舞蹈身有专门的舞房,播音的有专门的练声房,体考的就会去操场……
这和天天晚上在明德楼里埋头刷题的普高生简直就是两个极端。
一个刷题刷到精神恍惚。
一个画画画到几近色盲。
反正都不容易。
今天陈舒窈还在跟色彩较劲,她在纠结这个调色里面要不要加一点蓝的时候,江新雨的专属消息铃声响起。
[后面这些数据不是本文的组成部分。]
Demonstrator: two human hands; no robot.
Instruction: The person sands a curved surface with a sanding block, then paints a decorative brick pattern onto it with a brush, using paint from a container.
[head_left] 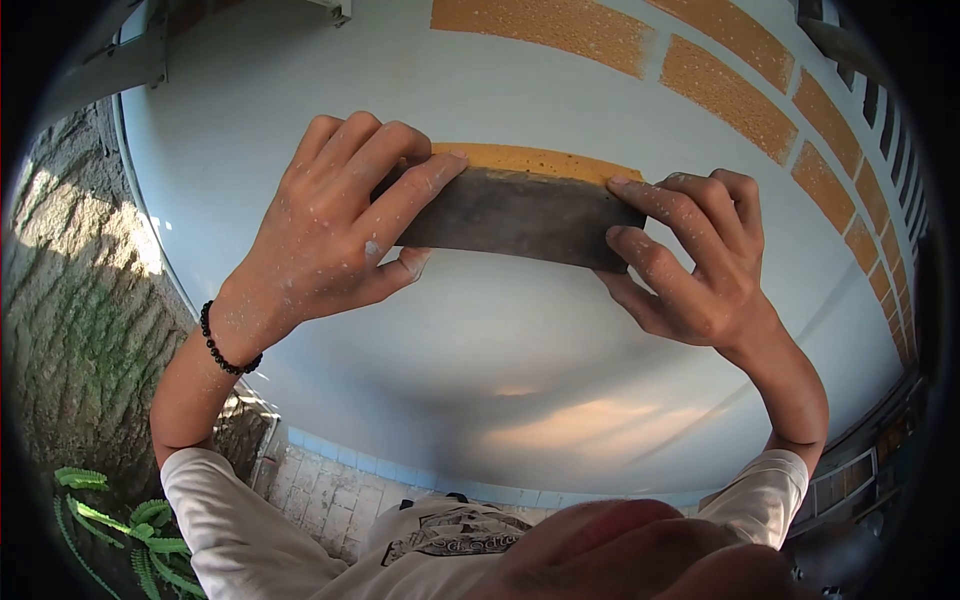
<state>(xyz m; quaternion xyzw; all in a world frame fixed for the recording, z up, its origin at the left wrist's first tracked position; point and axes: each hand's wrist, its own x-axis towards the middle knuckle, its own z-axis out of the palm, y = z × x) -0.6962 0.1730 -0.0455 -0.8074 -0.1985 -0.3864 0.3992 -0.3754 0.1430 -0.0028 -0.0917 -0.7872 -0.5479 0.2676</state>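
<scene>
A flat, dark grey rectangular plate with a speckled yellow strip along its upper edge (520,212) is held up lengthwise in front of the pale wall. My left hand (345,215) grips its left end, the index finger lying along the front by the yellow strip and the thumb below the lower edge. At the right end, my right hand (700,255) pinches it, one fingertip on the yellow strip and another on the dark face. White specks dot both hands. A black beaded bracelet (222,345) circles my left wrist.
The pale wall (420,370) carries orange brick-shaped patches (730,95) at the upper right. On the left stands a rough, rocky surface (75,250), with green fern leaves (145,535) below it. Whitish floor tiles (320,490) run along the wall's foot.
</scene>
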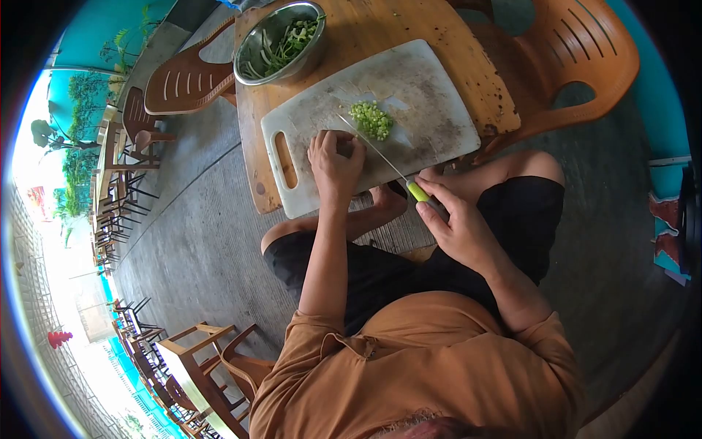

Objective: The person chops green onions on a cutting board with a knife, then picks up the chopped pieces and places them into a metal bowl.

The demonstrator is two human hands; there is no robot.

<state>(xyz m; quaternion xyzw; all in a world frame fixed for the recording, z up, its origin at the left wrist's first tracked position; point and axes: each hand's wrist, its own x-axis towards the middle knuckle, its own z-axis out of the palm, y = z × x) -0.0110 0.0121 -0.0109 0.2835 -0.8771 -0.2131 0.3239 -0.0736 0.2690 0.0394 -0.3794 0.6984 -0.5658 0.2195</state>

陈舒窈不用纠结放不放蓝了,刚刚她一激动那点蓝已经很掉进去了。
不过她也没精力去管这事了,满心满眼都是江新雨昨天说的‘好消息’。
江新雨发的是语音。
“计划成功了!”
她声音很冷静,是那种疯狂到极致的冷静。
但陈舒窈那颗悬着的心也彻底落地。
昨天江新雨跟她说这个计划的时候,陈舒窈脑子里只觉得疯狂。
一个被逼上绝路的疯子!
此刻这个疯子正在急诊大厅,江新雨躺在病床上医生和护士在为她检查身体。
周围还有热心的邻居和真在记录的警察。
“哎呦!真是作孽呦!这江权真是死性不改呦!”是平时爱在楼下才太阳的胡大娘,她正抹着眼泪骂人。
她是大院里的老住户了,也是看着江新雨长的的。
警察问胡大娘为什么会这样说。
这一问就打开了大娘的话匣子,胡大娘居然从孙可芳跟孙权结婚开始说起。
那警察居然还真有耐心听她讲,听着还用笔记录。
医生和护士看完她身上的伤口以后眼里全是心疼和可怜她。
江新雨最讨厌这种眼神。
讨厌这种没有任何作用还会时时刻刻提醒她曾经发生过什的眼神。
即使她再怎么厌恶,也要在此刻穿好她穿了十几年好孩子的‘外衣’。
她乖巧,听话,安静的坐在病床上。
多好的一个孩子啊!怎么就有这样一个爹!
这是今天参与这件事情的所有人的唯一念头。
事情要从昨天晚上说起。
江新雨从不是乖顺的小绵羊,在江权给她揍一顿还用锁链给她锁起来的时候她就想到如何再给孙权送回局子里去。
而且这一去他绝对没再出来的可能。
最少是二年有期徒刑并撤销江权对她的监护权。
几年有期徒刑这不是最重要的,撤销江权的监护权这是江新雨离开安城的第一步,也是最重要的一步。
而陈舒窈的突然出现,是江新雨计划之外的。
幽幽月光下,她手拿着棒球棒,像极了电视里说的踩着七彩祥云的齐天大圣。
那一刻,江新雨觉得她等到了属于她自己的小新雨。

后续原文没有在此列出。